### Description of the task:
The answer must consist of each line below that contains the word "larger", copied in full.

### Entries supplied:
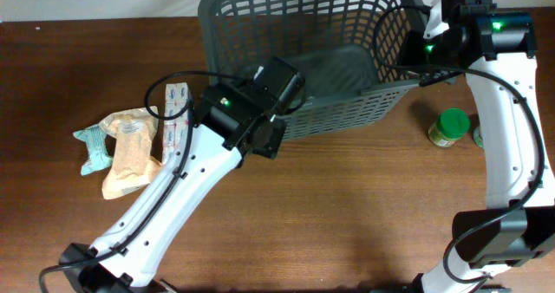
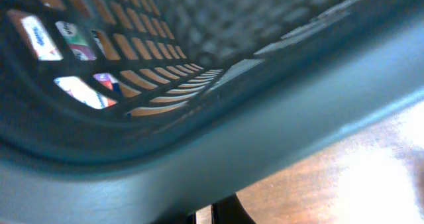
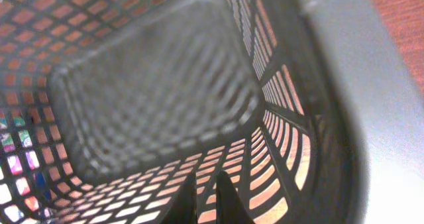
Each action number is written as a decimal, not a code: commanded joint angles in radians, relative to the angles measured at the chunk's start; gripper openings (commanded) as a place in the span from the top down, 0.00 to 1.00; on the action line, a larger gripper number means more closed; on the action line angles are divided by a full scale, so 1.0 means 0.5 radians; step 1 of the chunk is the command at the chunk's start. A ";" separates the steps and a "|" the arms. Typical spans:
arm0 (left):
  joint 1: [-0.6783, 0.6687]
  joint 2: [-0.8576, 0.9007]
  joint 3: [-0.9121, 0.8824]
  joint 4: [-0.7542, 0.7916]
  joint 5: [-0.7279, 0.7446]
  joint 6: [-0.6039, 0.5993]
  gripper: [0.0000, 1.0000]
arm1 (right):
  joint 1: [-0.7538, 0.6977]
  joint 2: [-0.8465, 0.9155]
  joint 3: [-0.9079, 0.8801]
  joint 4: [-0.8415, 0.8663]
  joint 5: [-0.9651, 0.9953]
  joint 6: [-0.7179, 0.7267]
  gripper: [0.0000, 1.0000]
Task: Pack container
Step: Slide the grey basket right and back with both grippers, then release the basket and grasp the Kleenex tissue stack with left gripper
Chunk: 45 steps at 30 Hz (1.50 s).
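Observation:
The container, a large dark grey slotted basket (image 1: 347,111), stands tilted at the back middle of the table, its inside facing the overhead camera. My left gripper (image 1: 276,128) is at its front left rim. In the left wrist view the rim (image 2: 265,124) fills the frame, and the fingertips (image 2: 222,214) sit close together just below it, holding nothing that I can see. My right gripper (image 1: 431,46) is at the basket's right rim. In the right wrist view its fingertips (image 3: 212,197) are nearly together inside the basket (image 3: 152,98), in front of the lattice wall.
Left of the basket lie a tan snack packet (image 1: 130,146), a teal packet (image 1: 91,146) and a white strip packet (image 1: 176,111). A green-lidded jar (image 1: 449,126) stands right of the basket, with another small item (image 1: 479,137) by the right arm.

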 commanded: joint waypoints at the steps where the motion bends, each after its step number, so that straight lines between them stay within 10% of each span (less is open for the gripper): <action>1: 0.072 0.014 -0.011 0.037 -0.064 0.041 0.98 | 0.033 -0.076 0.015 -0.052 -0.005 -0.063 0.96; 34: 0.332 0.011 -0.010 0.158 -0.071 0.166 0.98 | 0.188 -0.130 0.040 -0.108 0.156 -0.121 0.96; 43: 0.470 -0.235 -0.001 0.028 -0.072 0.166 0.98 | 0.076 -0.165 0.684 -0.150 0.259 -0.120 0.96; 45: 0.603 -0.383 0.005 0.053 -0.072 0.167 0.85 | -0.045 -0.198 0.971 -0.246 0.288 -0.115 0.96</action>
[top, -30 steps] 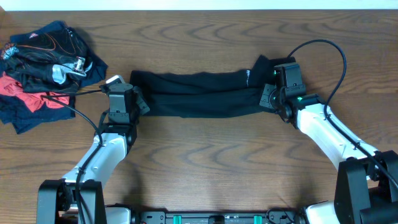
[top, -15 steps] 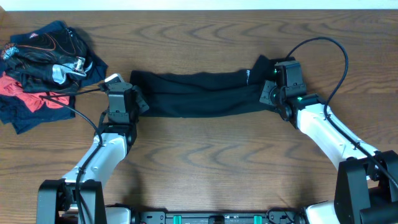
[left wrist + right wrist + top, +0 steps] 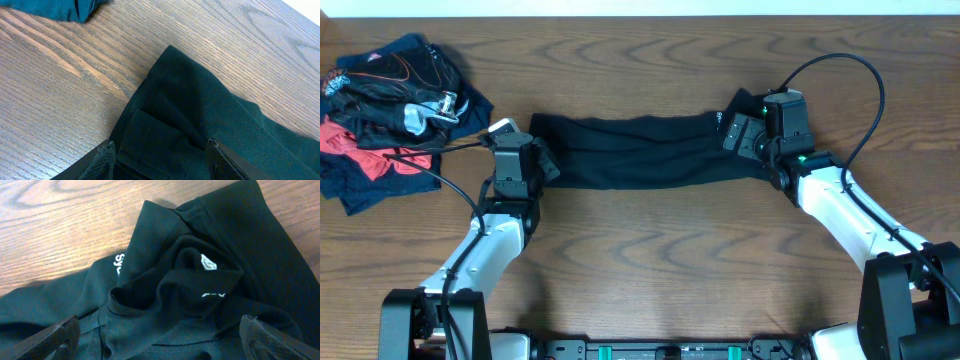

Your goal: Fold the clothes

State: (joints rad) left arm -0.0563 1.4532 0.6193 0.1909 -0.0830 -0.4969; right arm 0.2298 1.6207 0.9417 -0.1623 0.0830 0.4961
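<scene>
The black T-shirt lies folded into a long band across the middle of the table. My left gripper stands open over the band's left end; in the left wrist view its fingers straddle the folded edge of the shirt without pinching it. My right gripper is wide open above the right end. In the right wrist view the bunched collar with its white neck tag and small white logo lies between the spread jaws of that gripper.
A heap of other clothes, black, red and navy, sits at the far left of the table; one dark corner of that heap shows in the left wrist view. Bare wood stretches in front of the shirt.
Both grippers have opened and let go of the shirt's ends. The right one has shifted slightly up and to the left; the shirt stays in place.
</scene>
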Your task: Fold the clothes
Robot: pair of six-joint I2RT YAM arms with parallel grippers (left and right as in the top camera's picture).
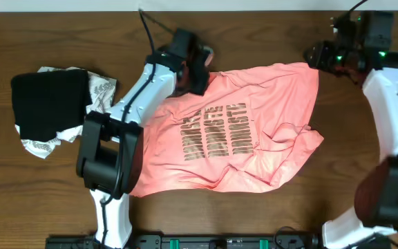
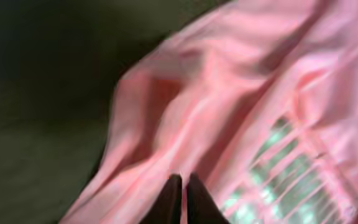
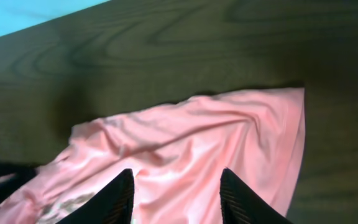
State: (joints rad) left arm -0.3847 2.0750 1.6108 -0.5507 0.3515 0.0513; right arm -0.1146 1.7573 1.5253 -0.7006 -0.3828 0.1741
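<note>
Left jaws: seen closed, fingertips (image 2: 171, 200) pressed together at the upper left edge of the T-shirt (image 1: 240, 131); whether fabric was pinched could not be told.
Right jaws: held open and empty over the shirt's upper right corner.
Nearby: a black garment (image 1: 50, 102) was piled on a white patterned cloth (image 1: 41, 144), left of the shirt, beyond the left arm (image 1: 133, 97).
T-shirt: spread rumpled, lettering (image 1: 216, 130) up, mid-worktop.
Surface: dark wood worktop (image 1: 268, 221).
</note>
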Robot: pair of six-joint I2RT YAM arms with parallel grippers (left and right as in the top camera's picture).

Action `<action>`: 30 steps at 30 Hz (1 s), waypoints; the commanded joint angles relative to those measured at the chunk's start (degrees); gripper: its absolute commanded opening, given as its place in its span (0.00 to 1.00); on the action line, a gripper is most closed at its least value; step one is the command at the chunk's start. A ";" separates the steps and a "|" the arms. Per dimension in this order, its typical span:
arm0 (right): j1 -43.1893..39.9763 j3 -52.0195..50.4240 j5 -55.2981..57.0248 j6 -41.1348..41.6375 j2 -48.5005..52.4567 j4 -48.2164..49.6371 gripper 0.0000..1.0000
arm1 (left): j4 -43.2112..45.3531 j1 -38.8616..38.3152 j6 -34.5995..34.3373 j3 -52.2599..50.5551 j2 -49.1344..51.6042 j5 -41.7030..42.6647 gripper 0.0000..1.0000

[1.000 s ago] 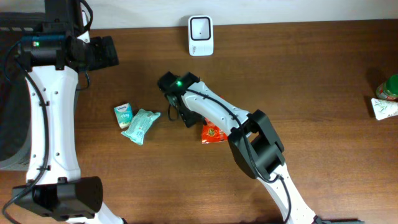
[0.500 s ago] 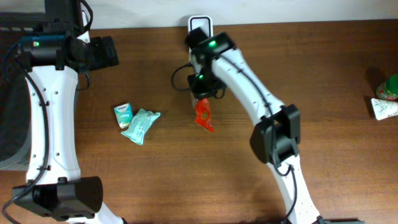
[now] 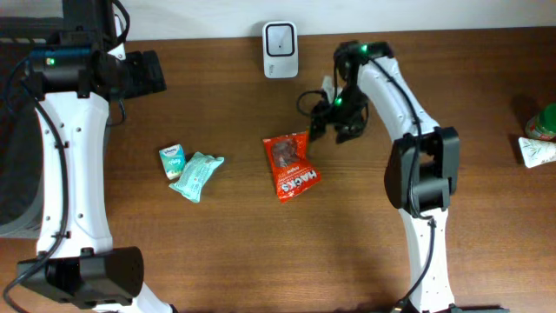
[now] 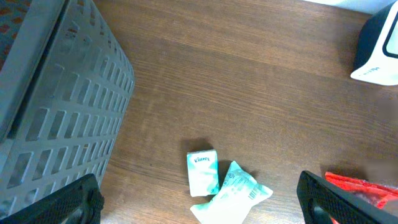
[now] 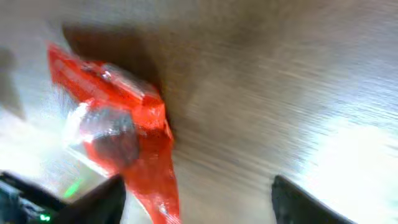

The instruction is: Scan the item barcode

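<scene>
- The red snack bag [image 3: 291, 165] lies flat in the middle of the desk [image 3: 452, 252], face up, apart from the white scanner [image 3: 280, 49] at the far edge.
- The right pincer [image 3: 334, 129] hovers just right of the bag's top corner, jaws spread, nothing in them!
- The left pincer [image 3: 148, 74] is far left near the grey basket [image 4: 56, 106], wide and empty.
- A tissue pack [image 3: 172, 161] and a teal packet [image 3: 197, 176] touch, left of the bag.
</scene>
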 commanded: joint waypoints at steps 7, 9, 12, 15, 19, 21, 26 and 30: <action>8.50 -1.29 3.21 -1.60 -2.78 -3.48 0.83 | -0.07 0.04 -0.68 0.83 -0.11 -0.42 0.99; 10.32 -4.94 0.85 -1.38 -2.75 -0.17 0.85 | -0.07 0.07 -0.68 0.83 -0.11 -0.42 0.99; 11.78 -8.39 0.55 -1.40 -2.75 2.82 0.83 | -0.07 0.04 -0.68 0.83 -0.11 -0.42 0.99; 13.68 -9.18 7.56 -1.16 -2.75 3.96 0.78 | -0.07 -0.28 -0.68 0.83 -0.11 -0.42 0.99; 17.03 -9.60 13.94 1.44 -2.75 6.34 0.76 | -0.07 -0.22 -0.68 0.83 -0.11 -0.42 0.99; 18.05 -11.58 13.99 4.52 -2.75 9.20 0.76 | -0.07 -0.22 -0.68 0.83 -0.11 -0.42 0.99; 18.23 -16.20 16.68 8.98 -2.75 15.08 0.31 | -0.07 -0.22 -0.68 0.83 -0.11 -0.42 0.99; 17.70 -8.59 16.76 8.94 -3.43 12.70 0.04 | -0.07 -0.22 -0.68 0.83 -0.11 -0.42 0.99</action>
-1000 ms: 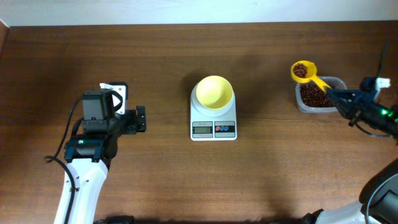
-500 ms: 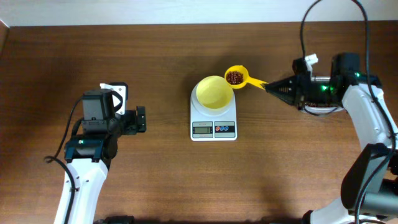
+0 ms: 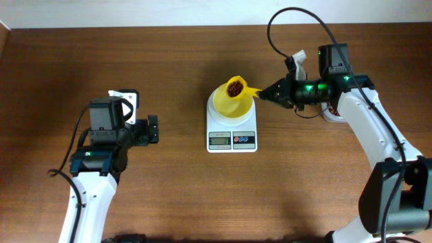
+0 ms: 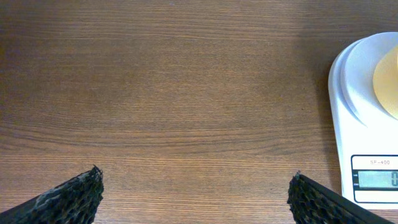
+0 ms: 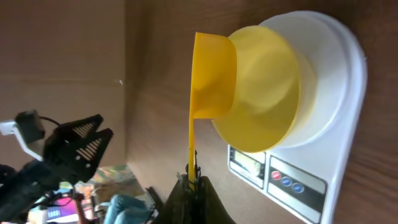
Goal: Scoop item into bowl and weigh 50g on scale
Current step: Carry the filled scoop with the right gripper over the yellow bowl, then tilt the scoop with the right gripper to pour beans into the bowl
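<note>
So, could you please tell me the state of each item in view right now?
scoop: loaded, raised over the bowl.
beans: in the scoop, not yet poured.
bowl: upright on the scale, no beans visible inside.
scale: carrying the bowl.
right gripper: shut on the scoop's handle.
left gripper: open, empty, over the table.

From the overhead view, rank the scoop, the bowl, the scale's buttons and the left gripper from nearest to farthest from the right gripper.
1. The scoop: its handle is clamped in the right gripper, its head over the bowl.
2. The bowl: on the scale, just beyond the scoop.
3. The scale buttons: at the scale's front edge.
4. The left gripper: far across the table, open.
</note>
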You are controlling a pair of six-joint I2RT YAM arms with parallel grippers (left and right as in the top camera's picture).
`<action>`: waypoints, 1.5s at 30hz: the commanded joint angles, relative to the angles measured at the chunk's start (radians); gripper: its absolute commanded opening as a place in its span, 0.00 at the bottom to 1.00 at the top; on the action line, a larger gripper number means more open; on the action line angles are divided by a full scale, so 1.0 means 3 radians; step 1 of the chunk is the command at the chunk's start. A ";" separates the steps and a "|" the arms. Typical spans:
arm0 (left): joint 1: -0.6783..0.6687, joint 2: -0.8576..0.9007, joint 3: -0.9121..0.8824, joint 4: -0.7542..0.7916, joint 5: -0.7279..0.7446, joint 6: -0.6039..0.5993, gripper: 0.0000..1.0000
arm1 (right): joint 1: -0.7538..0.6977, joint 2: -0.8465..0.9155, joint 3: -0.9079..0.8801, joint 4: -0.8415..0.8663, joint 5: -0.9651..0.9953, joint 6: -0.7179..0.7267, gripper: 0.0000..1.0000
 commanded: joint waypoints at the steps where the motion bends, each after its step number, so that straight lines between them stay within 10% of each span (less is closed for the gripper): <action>1: 0.0017 0.0018 -0.0010 0.0004 -0.0023 0.0051 0.99 | 0.0018 0.0001 0.0048 0.0010 0.0137 -0.0319 0.04; 18: 0.0017 0.0018 -0.0010 0.0005 -0.0023 0.0051 0.99 | 0.0155 -0.0177 0.0067 -0.0017 0.0490 -0.1314 0.04; 45: 0.0017 0.0018 -0.0010 0.0004 -0.0023 0.0051 0.99 | 0.0516 -0.0188 0.0273 -0.0380 0.1359 -0.1423 0.04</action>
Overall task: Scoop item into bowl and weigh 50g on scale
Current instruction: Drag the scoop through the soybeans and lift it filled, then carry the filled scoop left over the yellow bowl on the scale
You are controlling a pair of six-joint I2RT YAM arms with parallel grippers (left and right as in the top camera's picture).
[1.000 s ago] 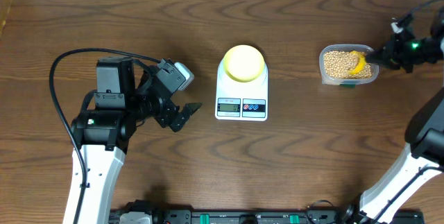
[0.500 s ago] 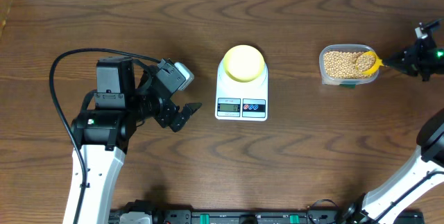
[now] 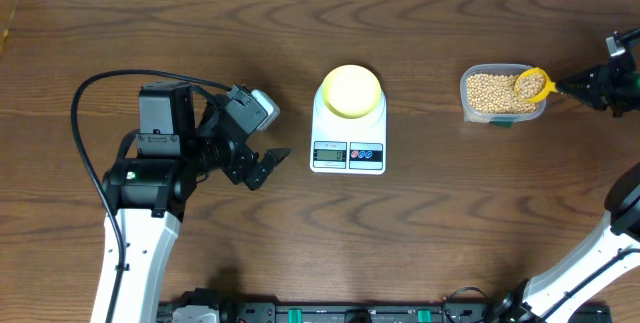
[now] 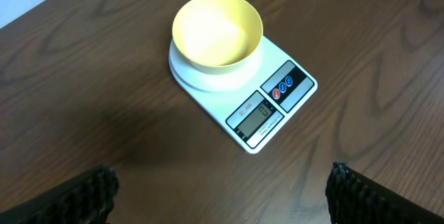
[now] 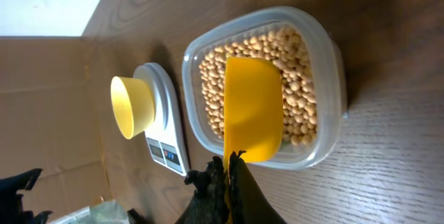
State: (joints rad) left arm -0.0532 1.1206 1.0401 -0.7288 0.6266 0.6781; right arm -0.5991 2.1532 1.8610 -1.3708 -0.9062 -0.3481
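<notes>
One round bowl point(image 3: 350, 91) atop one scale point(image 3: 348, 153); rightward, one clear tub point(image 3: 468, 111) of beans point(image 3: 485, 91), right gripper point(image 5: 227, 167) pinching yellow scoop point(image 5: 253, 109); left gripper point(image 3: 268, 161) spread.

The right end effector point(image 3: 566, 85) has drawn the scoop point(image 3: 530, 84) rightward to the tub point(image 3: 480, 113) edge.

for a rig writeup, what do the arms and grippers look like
The left arm and right arm have white lower links and black upper joints; a black cable loops off the left. The left gripper and right gripper are black, the left's pads ribbed.
</notes>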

### Finished task:
Each action number is written as a decimal, not a code: commanded joint angles in radians, relative to the angles measured at the chunk's start; gripper openings (commanded) as a place in the span from the top down, 0.00 to 1.00; on the action line, a larger gripper number means more closed; on the action line angles are divided by a full scale, so 1.0 means 0.5 radians; step 1 of the chunk is the command at the chunk's start. A ";" separates the steps and a "|" the arms. Typical spans:
`<action>`: waypoints, 1.5s at 30hz: the commanded joint angles, relative to the angles measured at the chunk's start (radians); gripper: its absolute commanded opening as a place in its span, 0.00 at the bottom to 1.00 at the top; on the action line, a larger gripper number means more open; on the action line angles are divided by a full scale, so 1.0 means 3 radians; step 1 of the chunk is the command at the chunk's start. A ";" separates the steps and a "|" the arms. Typical spans:

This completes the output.